• **Task description**: Of the entries below, return only those lines from the line with "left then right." to the line with "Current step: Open", exactly, both included.

• **Items from a dataset**:
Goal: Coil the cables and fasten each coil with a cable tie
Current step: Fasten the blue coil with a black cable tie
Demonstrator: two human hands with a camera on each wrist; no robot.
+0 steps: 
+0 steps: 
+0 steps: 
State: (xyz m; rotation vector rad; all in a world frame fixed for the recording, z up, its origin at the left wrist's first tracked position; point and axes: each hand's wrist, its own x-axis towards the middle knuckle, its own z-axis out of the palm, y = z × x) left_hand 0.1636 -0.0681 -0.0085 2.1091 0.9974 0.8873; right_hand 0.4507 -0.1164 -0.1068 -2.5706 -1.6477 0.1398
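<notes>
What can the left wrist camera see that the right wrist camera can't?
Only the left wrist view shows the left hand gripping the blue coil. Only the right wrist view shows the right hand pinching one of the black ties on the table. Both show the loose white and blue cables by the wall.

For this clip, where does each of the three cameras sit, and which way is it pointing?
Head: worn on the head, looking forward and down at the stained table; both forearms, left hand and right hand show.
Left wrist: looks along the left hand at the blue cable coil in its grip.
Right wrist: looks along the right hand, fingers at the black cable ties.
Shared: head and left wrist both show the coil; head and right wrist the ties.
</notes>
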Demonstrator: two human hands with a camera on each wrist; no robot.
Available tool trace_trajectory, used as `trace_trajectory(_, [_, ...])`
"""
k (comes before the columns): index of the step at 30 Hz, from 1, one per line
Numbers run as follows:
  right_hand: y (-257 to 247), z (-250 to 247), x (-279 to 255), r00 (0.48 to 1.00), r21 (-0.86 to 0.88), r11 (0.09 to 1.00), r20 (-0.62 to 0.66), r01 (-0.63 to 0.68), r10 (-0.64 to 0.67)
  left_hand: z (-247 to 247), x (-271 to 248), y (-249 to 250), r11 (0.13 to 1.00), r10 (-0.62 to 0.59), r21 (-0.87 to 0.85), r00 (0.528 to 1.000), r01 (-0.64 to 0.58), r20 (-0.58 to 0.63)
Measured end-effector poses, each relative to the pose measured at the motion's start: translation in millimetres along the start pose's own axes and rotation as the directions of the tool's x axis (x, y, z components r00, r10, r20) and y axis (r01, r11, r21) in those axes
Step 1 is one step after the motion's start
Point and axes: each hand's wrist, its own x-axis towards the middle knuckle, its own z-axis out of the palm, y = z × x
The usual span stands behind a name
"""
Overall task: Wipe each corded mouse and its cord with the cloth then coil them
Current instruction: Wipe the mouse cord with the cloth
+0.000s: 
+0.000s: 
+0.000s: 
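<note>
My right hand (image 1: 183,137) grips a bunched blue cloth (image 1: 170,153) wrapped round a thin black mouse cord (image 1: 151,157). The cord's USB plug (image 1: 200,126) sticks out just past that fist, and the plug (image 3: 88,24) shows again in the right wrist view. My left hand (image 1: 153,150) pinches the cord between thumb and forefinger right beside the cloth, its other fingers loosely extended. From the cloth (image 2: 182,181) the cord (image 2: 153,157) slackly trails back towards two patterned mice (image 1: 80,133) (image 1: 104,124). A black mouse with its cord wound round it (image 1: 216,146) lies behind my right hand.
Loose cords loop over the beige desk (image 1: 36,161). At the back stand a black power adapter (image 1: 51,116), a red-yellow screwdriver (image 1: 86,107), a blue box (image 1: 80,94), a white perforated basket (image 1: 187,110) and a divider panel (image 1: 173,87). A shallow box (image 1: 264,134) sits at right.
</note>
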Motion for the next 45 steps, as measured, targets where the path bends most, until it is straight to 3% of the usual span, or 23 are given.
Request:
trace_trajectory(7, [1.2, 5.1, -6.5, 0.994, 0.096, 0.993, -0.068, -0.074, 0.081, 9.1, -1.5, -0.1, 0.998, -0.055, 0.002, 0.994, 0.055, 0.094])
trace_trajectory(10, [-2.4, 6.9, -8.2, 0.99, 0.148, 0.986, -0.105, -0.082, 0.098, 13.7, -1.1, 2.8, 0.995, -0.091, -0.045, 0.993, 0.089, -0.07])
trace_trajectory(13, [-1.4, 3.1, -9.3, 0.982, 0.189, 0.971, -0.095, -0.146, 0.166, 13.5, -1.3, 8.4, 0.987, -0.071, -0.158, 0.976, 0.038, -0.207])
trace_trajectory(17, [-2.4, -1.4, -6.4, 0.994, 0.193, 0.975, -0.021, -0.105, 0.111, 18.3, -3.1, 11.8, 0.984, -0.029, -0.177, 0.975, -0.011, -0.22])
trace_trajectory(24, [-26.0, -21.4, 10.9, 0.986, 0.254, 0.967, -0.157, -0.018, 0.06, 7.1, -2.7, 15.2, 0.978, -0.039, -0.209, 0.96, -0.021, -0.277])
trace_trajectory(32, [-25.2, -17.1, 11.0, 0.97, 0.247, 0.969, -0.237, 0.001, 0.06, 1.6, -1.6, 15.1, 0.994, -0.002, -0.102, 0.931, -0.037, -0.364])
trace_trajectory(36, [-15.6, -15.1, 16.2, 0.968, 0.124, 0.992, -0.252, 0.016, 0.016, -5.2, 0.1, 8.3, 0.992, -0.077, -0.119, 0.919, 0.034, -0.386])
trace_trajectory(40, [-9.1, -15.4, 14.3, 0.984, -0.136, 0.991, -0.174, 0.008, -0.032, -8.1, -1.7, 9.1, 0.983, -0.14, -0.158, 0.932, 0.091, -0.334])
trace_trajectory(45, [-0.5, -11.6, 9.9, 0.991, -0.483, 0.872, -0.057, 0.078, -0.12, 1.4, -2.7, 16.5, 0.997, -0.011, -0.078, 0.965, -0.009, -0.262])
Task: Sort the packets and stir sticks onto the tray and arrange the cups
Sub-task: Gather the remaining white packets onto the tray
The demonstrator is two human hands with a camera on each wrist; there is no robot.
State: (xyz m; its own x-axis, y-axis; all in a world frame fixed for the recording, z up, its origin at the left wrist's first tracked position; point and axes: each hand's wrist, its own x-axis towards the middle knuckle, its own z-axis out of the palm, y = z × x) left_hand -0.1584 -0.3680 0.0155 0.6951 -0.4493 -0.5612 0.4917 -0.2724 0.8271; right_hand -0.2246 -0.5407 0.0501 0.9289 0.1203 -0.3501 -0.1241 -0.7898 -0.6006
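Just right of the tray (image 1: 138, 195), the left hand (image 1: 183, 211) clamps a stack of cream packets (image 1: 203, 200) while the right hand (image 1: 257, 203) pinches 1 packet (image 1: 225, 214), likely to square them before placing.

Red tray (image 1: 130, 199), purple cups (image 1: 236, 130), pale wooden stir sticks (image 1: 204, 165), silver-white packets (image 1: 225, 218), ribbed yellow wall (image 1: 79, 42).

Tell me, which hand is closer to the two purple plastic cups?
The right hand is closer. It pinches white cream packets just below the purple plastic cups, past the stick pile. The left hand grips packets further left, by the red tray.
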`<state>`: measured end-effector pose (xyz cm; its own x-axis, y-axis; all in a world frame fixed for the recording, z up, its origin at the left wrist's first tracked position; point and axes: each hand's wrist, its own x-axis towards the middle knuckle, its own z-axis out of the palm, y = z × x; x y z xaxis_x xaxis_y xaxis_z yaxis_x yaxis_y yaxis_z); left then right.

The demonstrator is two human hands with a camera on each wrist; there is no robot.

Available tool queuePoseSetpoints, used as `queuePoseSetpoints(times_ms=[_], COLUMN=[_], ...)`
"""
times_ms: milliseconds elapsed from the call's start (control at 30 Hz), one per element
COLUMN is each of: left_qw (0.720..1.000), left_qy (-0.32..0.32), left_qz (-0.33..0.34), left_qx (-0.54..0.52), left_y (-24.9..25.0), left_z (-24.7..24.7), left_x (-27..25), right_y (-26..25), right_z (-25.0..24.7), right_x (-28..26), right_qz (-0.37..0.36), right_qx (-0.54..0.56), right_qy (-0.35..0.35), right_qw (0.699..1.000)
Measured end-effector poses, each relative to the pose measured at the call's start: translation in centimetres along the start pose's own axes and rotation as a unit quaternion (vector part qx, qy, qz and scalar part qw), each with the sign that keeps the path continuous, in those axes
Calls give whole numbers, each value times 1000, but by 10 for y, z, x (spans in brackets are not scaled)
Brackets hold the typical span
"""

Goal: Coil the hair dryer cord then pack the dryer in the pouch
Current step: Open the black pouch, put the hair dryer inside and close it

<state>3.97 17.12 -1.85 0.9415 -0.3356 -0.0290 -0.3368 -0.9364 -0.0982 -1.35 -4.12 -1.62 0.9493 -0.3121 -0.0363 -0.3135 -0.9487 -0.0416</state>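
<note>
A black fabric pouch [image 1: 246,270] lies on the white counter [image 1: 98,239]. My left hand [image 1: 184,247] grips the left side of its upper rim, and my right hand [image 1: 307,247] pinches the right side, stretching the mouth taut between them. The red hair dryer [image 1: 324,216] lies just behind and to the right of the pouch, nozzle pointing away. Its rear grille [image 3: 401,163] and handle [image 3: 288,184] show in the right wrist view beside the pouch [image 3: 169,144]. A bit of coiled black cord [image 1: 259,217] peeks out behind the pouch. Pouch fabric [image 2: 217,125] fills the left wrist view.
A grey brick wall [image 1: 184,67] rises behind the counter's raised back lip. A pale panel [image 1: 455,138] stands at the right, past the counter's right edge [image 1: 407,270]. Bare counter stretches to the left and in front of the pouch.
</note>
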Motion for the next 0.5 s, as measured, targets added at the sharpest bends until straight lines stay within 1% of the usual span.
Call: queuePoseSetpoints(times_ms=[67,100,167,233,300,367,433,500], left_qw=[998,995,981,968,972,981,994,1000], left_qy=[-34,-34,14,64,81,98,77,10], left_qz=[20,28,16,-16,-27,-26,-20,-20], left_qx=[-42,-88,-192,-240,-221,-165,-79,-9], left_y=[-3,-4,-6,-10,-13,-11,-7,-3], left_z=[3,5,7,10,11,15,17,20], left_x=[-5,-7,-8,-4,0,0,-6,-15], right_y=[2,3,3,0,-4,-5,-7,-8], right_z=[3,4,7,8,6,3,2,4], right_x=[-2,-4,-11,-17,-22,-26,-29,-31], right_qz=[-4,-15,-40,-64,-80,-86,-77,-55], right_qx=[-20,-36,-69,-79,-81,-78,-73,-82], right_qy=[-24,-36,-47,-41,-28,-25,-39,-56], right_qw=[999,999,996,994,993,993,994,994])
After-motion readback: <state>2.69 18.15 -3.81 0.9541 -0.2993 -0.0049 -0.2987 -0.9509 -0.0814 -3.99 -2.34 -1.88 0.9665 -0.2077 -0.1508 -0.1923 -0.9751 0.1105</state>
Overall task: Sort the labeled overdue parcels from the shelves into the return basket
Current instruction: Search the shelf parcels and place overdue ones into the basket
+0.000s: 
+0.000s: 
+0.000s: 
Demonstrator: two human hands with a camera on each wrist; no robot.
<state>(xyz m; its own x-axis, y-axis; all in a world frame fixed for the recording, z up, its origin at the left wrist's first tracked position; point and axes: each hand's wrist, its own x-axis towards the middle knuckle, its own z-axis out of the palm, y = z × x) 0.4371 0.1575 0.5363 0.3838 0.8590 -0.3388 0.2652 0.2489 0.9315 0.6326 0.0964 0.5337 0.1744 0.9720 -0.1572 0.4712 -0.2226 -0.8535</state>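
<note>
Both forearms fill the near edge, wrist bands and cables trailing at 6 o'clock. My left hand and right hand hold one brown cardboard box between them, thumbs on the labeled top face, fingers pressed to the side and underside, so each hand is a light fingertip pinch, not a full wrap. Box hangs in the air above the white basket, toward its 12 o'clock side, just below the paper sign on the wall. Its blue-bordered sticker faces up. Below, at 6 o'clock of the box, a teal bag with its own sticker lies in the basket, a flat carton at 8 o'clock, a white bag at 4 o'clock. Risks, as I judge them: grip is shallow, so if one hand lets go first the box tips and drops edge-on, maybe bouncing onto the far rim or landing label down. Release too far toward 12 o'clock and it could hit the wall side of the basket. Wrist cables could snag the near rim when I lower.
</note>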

• **Finished exercise**:
`<state>`: measured end-effector pose (xyz cm; its own x-axis, y-axis; all in a world frame fixed for the recording, z up, its origin at the left wrist's first tracked position; point and axes: each hand's wrist, its own x-axis towards the middle knuckle, its own z-axis out of the palm, y = z × x; x y z xaxis_x xaxis_y xaxis_z yaxis_x yaxis_y yaxis_z); left then right.

The demonstrator is two human hands with a camera on each wrist; there is no robot.

Available tool queuePoseSetpoints, used as `queuePoseSetpoints(times_ms=[_], COLUMN=[_], ...)`
"""
times_ms: milliseconds elapsed from the call's start (control at 30 Hz), one per element
COLUMN is each of: left_qw (0.720..1.000), left_qy (-0.32..0.32), left_qz (-0.33..0.34), left_qx (-0.54..0.52), left_y (-24.9..25.0), left_z (-24.7..24.7), left_x (-27..25), right_y (-26..25), right_z (-25.0..24.7), right_x (-28..26), right_qz (-0.37..0.36), right_qx (-0.54..0.56), right_qy (-0.35..0.35), right_qw (0.699..1.000)
Measured end-effector poses, each relative to the pose measured at the call's start: translation in centimetres along the start pose's own axes and rotation as a unit quaternion (vector part qx, qy, qz and scalar part qw), each with the sign that keeps the path continuous, in those axes
Calls give whole numbers, each value times 1000, but by 10 for y, z, x (spans in brackets are not scaled)
Brackets hold the typical span
"""

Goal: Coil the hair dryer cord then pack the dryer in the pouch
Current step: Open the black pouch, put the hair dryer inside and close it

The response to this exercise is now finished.